PostgreSQL Query Cost
Attributes in Execution plan
cost=0.00..290.45
The first cost is the start-up cost of this node. The value here determines how much work is estimated to be done before the node produces its first row of output. Here, the value is zero because a Seq Scan node instantly produces rows.
The second estimated cost is the cost of running the entire node until it completes.
rows=3616
The number of rows to output if the node runs to completion.
width=26
This value provides an estimate of the average number of bytes each row output for the node will contain.
Forcing a plan
- enable_seqscan
- enable_indexscan
- enable_sort
- enable_nestloop
- enable_hashjoin
- enable_mergejoin
- enable_tidscan
- enable_hasagg
Operation Cost
Sort operator
select oid from pg_proc order by oid;
- Explicit: ORDER BY clause
- Implicit: Unique and other operators
- Has startup cosy: cannot return right away
Index Scan
select oid from pg_proc where oid=1;
Lower cost usually makes it preferred, especially on large tables.
Get one tuple pointer from index and get corresponding row from table.
BitMap Scan
A bitmap scan works in two phase.
- Scan the index to get all matched tuples to form a bitmap in memory before sort it, called bitmap index scan.
- Get row by pointers from tables before doing a index recheck, called bitmap heap scan
For the first phase, if the bitmap is too big(greater than work_mem
) to fit into memory, PostgreSQL will work in a so called lossy
mode to build a bitmap that contains only pages that cover those tuple pointers. When get tuple for case like this, PostgreSQL just fetch those matched pages instead of tuples. But this could involve some tuples that do not meet criterion. That is why Index Recheck
will be used here.
But for query that is not lossy
, the Index Recheck
will appear even though there is no actual work for it.
The Index Recheck
is always appear even though the the bitmap is not lossy
, and there is no actual work for it.
Result Operator
select oid from pg_proc where 1+1=3;
- Nontable queries
- Inside a WHERE clause (‘true’ vs. ‘false’)
Unique Operator
select distinct oid from pg_proc;
- Removes duplicate values from the input set
- Does not change ordering, simply fails to pass on duplicate rows
- Incoming set must be ordered (will force a Sort if needed)

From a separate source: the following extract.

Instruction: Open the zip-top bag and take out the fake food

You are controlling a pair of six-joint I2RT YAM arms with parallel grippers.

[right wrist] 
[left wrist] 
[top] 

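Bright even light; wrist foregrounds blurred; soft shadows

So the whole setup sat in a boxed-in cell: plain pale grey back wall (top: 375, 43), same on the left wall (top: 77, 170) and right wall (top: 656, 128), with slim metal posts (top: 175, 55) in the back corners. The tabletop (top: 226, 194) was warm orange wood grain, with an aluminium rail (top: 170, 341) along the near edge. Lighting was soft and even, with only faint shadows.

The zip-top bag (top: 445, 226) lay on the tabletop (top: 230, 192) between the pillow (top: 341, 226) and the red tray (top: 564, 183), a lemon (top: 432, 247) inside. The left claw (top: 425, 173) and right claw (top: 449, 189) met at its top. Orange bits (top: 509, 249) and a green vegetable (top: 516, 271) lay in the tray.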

- Two “cpu operations” per tuple cost
- Used with DISTINCT and UNION
Limit Operator
select oid from pg_proc limit 5;
- Rows will be equal to number specified
- Can return first row immediately
- Also handles offsets, with a small additional startup cost
Aggregate Operator
select count(*) from pg_proc;
- Used with count, sum, min, max, avg, sttdev, variance
- You may see differences when GROUP BY is used
GroupAggregate Operator
select count(*) from pg_bigtable group by oid;
Used with GROUP BY and some aggregates on larger result sets
Append Operator
select oid from pg_proc union all select oid from pg_proc;
- Triggered by UNION (ALL), inheritence
- No startup cost
- Cost is simply the sum of all inputs
Nested Loop Operator
select *
from pg_bigtable inner join pg_namespace
on (pg_bigtable.pronamespace=pg_namespace.oid);
- Joins two tables (two input sets)
- USED with INNER JOIN and LEFT OUTER JOIN
- Scans ‘outer’ table, finds matches in ‘inner’ table
- No startup cost
- Can lead to slow queries, especially when functions are in the select clause
Merge Joins
select relname,nspname
from pg_class left join pg_namespace
on (pg_class.relnamespace = pg_namespace.oid);
- Joins two sets: outer and an inner
- Merge Right Joins, Merge In Joins
- Sets must be preordered (sorts), walk through both simultaneously
Hash & Hash Join
select relname, nspname
from pg_class join pg_namespace
on (pg_class.relnamespace=pg_namespace.oid);
- Compares two input sets by building hash tables
- Used with INNER JOIN
- Creating a hash incurs startup cost
- Generally more efficient than Nested Loop
Hash & Hash Left Join
select relname, nspname
from pg_class left join pg_namespace
on (pg_class.relnamespace=pg_namespace.oid);
- Similar to HASH / HASH JOIN
- Incurs a startup cost
- Used with LEFT JOIN
Subquery Scan
select oid from pg_proc union all select oid from pg_proc;
- Used with unions
- Generally not a significant problem
ctid Scan
select oid from pg_proc where ctid = '(0,1)';
- Column tuple ID
- Only used when “ctid=” appears in your query
- Very rare, very fast
Materialize Operator
The planner/optimizer may decide that it is less expensive to materialize a subselect
once than to repeat the work for each top-level row.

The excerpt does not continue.